If it’s a slow news day and you’re the financial media, you can always compel a recently-graduated journalism major, a new hire or a junior team member to pen something generic about extreme market concentration.
It’s an easy task. Anything with “Magnificent 7” or Nvidia in the title will probably work, where “work” means generate enough clicks to keep the lights on.
If you’re Bloomberg, and you’re going to publish on the terminal, you do want to be careful not to accidentally blast out the draft version to a few hundred thousand people. See this laugher which went out prematurely on October 10:
The latest ETF flows data for the QQQ ETF show that so far in October it’s suffering the biggest outflow on a monthly basis since January 2023 at a time when Invesco S&P 500 Equal Weight ETF (RSP) saw two straight months of inflows. //ELENA PLS CHECK ME ON THIS//
“Check”! That is indeed how you read a bar chart, Natalia! All set! (I’m insufferable, I know.)
I’m not immune to the Mag 7 placeholder siren song. I’ve penned so many generic market concentration articles over the last three or so years I couldn’t count them all if my life depended on it. This is another one.
Below is a chart (i.e., some eye candy) from Goldman.

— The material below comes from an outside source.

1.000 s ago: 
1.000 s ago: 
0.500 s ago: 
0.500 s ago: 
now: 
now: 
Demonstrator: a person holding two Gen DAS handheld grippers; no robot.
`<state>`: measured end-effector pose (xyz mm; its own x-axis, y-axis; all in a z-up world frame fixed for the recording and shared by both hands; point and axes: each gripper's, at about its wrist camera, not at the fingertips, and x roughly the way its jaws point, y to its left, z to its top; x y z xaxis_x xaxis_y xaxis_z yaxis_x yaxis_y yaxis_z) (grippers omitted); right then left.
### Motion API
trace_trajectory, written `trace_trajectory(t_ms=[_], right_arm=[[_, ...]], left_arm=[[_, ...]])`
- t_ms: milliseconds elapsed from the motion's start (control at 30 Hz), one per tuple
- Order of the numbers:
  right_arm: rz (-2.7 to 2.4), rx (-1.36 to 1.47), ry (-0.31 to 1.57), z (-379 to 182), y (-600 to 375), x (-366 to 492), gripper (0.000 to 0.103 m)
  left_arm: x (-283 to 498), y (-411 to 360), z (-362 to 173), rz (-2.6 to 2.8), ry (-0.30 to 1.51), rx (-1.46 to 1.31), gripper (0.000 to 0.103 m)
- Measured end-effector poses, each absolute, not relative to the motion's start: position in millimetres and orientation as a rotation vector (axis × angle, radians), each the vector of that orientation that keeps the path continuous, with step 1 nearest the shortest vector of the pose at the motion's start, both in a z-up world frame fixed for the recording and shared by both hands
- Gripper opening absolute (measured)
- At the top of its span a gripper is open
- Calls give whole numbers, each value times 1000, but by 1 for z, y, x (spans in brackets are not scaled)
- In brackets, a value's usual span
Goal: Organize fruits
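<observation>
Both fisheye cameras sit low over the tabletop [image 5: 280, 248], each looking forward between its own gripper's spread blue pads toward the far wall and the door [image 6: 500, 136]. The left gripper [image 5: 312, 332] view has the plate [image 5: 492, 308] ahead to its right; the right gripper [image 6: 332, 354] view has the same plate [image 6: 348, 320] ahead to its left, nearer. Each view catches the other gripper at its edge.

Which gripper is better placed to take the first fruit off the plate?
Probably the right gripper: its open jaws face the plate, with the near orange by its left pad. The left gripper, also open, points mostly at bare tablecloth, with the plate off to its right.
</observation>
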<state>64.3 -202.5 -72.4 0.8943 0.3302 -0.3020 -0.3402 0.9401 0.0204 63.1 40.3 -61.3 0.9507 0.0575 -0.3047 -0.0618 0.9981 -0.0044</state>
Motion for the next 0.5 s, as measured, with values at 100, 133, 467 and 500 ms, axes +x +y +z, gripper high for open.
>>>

//ELENA PLS CHECK ME ON THIS//, but I think it shows S&P market concentration by bucket plotted with forward rVol.
Regular readers will no doubt recognize this is a continuation of the discussion from “100-Year Market Concentration Is Huge Risk To Long-Term Stock Returns,” published earlier this week. In that linked article, I spent a few minutes editorializing around a Goldman note which found David Kostin warning that annualized stock returns may be lackluster over the next decade.
The biggest drag on returns in Kostin’s model came from market concentration, and there’s some interplay with volatility and valuations which I think’s interesting — or as interesting as straightforward things can be. Here’s a passage from Kostin, explaining the chart above:
Although elevated market concentration is not a sign of near-term downside risk, high concentration is associated with lower returns over longer horizons. A highly concentrated index is typically associated with greater volatility in the near term. As a result valuations should be lower amid extreme market concentration to compensate for the risk tied to a more volatile group of stocks. While the univariate relationship between concentration and valuation does not show that investors always price this risk, returns are ultimately higher-than-average following periods when valuations were low and market concentration was high to compensate for this risk.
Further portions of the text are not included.